—- Work In Progress —-

Database migrations seem to be an under taught concept in the realm of full-stack web development. I have run several in the last several years and here is a breakdown of what I wish someone had told me at the start.

My First Migration

My first experience with migrations came from Django. I was building a registration website for the Student Leadership Conference at UBC. A friend recruited me to the efforts under the impression that I “know how to code”. Unfortunately for them (and me), by this point most of my knowledge revolved around low level C and hardware. Web development was completely new to me. I had a full engineering course load and a job as a residence advisor and against my better judgement agreed to commit to this Registration Coordinator position.

I inherited a Django/Python project that had been built for the previous year’s conference.
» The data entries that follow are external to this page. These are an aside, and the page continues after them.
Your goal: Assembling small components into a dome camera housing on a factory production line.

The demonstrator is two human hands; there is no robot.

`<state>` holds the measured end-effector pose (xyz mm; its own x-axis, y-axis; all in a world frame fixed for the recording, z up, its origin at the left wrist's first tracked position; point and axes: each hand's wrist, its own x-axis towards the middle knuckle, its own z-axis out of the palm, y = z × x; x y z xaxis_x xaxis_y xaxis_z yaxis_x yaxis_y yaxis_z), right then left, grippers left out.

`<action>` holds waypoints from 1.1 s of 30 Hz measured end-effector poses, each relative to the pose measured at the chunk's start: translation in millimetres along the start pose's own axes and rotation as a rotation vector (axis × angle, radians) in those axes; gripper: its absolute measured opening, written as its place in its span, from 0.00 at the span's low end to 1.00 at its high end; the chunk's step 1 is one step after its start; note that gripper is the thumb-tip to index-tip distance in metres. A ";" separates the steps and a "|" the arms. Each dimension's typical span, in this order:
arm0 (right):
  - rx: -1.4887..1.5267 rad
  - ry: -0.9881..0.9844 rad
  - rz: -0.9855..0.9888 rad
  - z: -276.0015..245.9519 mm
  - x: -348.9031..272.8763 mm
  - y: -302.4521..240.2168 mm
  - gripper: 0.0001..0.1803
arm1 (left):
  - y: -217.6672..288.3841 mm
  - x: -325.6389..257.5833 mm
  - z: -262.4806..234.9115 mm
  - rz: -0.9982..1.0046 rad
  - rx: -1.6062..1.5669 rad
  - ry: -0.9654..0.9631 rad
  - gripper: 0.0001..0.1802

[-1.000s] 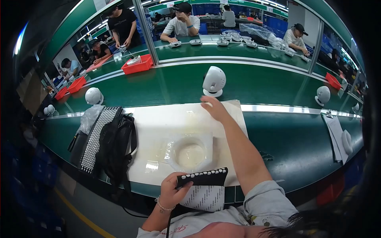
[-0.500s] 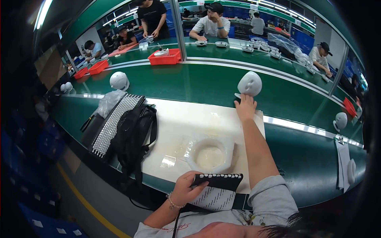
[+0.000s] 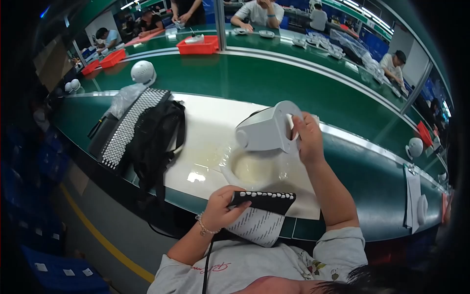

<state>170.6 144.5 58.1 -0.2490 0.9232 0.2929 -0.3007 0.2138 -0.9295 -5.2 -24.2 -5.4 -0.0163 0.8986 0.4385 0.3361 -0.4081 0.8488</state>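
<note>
My left hand [image 3: 219, 209] grips a black sheet [image 3: 262, 202] with a row of small white pads along its top edge. The sheet's printed white backing paper [image 3: 258, 229] hangs below it. In my right hand [image 3: 310, 139] is a white plastic device housing [image 3: 264, 131], held tilted by the ring-shaped part at its right end. Beneath the housing, a white holder [image 3: 226, 171] with a round hollow lies on the white board [image 3: 200, 127]. The housing hides part of its far side, and shiny clear film is around it.
A black bag [image 3: 159, 142] and a larger sheet of white pads [image 3: 134, 122] lie at the left with a clear plastic bag [image 3: 128, 97]. White round devices [image 3: 143, 72] stand on the green bench. Red bins [image 3: 198, 45] and co-workers are beyond; a clipboard [image 3: 412, 196] lies right.
My right hand has picked the white device up from the bench's far strip. It has brought it nearer, over the holder, and tipped it. The left hand still grips the sheet.
</note>
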 end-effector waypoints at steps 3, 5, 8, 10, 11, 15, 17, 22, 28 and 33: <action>0.045 -0.055 0.179 8.9 -36.7 -8.6 0.12 | -1.2 -2.5 -1.0 0.114 -0.011 0.010 0.10; 0.055 -0.120 0.254 14.2 -52.9 -17.7 0.13 | -1.8 -1.6 -0.7 0.140 -0.021 0.006 0.10; -0.015 -0.136 0.404 10.4 -63.0 -17.9 0.14 | -0.3 -2.6 0.7 0.147 -0.027 -0.004 0.09; -0.090 -0.386 0.515 -1.4 -61.4 -12.9 0.14 | -0.9 -3.4 0.6 0.107 -0.034 0.034 0.09; -0.099 -0.404 0.642 -9.2 -63.6 -12.5 0.16 | -0.8 -4.3 -0.2 0.100 -0.033 0.029 0.09; 0.019 -0.487 0.320 -35.5 -108.4 11.2 0.20 | 2.2 -5.2 1.9 0.007 -0.082 0.109 0.08; -0.172 -0.514 0.152 -33.4 -117.3 10.1 0.22 | 3.9 -3.6 2.6 0.001 -0.110 0.118 0.08; -0.193 -0.396 0.148 -28.5 -120.0 12.2 0.26 | 4.4 -1.2 6.4 -0.115 -0.393 0.144 0.09; -0.190 -0.430 0.128 -27.2 -123.1 6.5 0.22 | -13.6 -18.0 -0.9 -0.221 -0.333 0.055 0.10; -0.165 -0.435 0.245 -31.5 -118.0 5.3 0.20 | -7.2 -14.5 7.2 -0.150 -0.354 0.214 0.10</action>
<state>227.4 46.7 11.5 -0.6638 0.7418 0.0958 -0.0452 0.0881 -0.9951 -0.6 -33.1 -20.0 -0.2475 0.9136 0.3226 -0.0272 -0.3394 0.9403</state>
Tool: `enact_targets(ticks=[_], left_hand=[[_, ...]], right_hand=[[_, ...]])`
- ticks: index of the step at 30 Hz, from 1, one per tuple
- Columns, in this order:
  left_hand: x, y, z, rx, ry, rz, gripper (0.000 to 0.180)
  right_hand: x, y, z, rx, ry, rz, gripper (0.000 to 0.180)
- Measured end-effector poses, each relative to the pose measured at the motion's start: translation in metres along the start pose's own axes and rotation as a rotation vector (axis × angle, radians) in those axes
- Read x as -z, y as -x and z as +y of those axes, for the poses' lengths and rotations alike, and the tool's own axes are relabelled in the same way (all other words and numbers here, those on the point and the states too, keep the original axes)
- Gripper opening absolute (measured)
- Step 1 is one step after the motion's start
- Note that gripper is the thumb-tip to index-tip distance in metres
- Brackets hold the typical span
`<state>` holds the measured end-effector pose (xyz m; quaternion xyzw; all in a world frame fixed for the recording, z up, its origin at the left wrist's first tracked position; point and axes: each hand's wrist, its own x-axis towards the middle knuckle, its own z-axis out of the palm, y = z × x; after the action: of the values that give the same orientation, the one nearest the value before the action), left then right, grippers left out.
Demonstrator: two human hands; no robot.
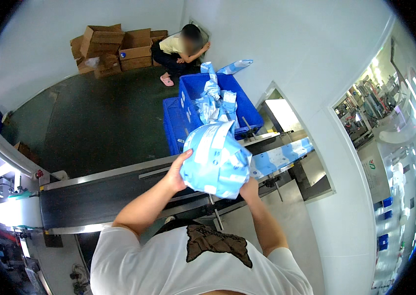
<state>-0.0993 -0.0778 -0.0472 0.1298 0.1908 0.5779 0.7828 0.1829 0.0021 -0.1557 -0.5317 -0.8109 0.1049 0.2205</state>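
Note:
A big light-blue and white bundle of printed plastic packaging (213, 162) is held up in front of me, above the conveyor. My left hand (176, 171) grips its left side, with the thumb lying along the edge. Around its lower right side closes my right hand (249, 189), whose fingers are mostly hidden behind the bundle. To the right, a flat strip of the same blue and white packaging (284, 156) lies on the conveyor and reaches the wall opening. Beyond the bundle, a blue crate (249, 110) contains several crumpled pieces of similar packaging (211, 102).
The dark conveyor belt (94, 196) runs left to right before me, with metal rails. Another blue crate (171, 120) sits beneath the filled one. Cardboard boxes (136, 49) stand at the back wall, near a crouching person (173, 46). A white wall (316, 64) rises on the right.

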Motion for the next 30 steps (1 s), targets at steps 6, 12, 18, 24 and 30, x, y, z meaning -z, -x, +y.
enact_targets(ticks=[6,12,18,24,30], left_hand=[[-0.048,-0.054,-0.035,-0.332,0.103,0.106,0.059],[-0.055,-0.126,-0.076,-0.756,-0.346,0.531,0.103],[-0.035,-0.148,-0.1,-0.867,-1.044,0.545,0.107],[-0.004,-0.146,-0.08,-0.925,-1.678,0.175,0.093],[-0.012,-0.12,-0.054,-0.456,-2.212,0.049,0.08]], right_hand=[[-0.011,-0.004,-0.045,0.154,0.146,0.03,0.024],[-0.006,0.004,-0.083,0.194,0.182,-0.097,0.015],[-0.005,0.009,-0.104,0.315,-0.009,0.095,0.016],[0.007,-0.001,-0.115,0.398,-0.095,0.184,0.015],[0.005,0.002,-0.121,0.262,-0.503,0.156,0.014]])
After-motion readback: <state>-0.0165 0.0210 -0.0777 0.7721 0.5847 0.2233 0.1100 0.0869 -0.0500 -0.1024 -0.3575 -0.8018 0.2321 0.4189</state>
I managed to get 30 minutes of time to talk to the person that built it and that was about it. I don’t remember if they said to not ask them any further questions than that, but I got the impression that I wasn’t going to be getting help from this person in the future.

This wasn’t my first experience with Django. At a previous co-op position, the company I worked for used Django to build the website that surrounded the Flash game that I helped develop. However, my role there was almost exclusively working on the game itself in ActionScript 3. I technically was running Django, but only really knew the magical command to start things up. I ended up getting quite invested into ActionScript 3 and never got the chance to dive too deeply into the Django / web development side of things.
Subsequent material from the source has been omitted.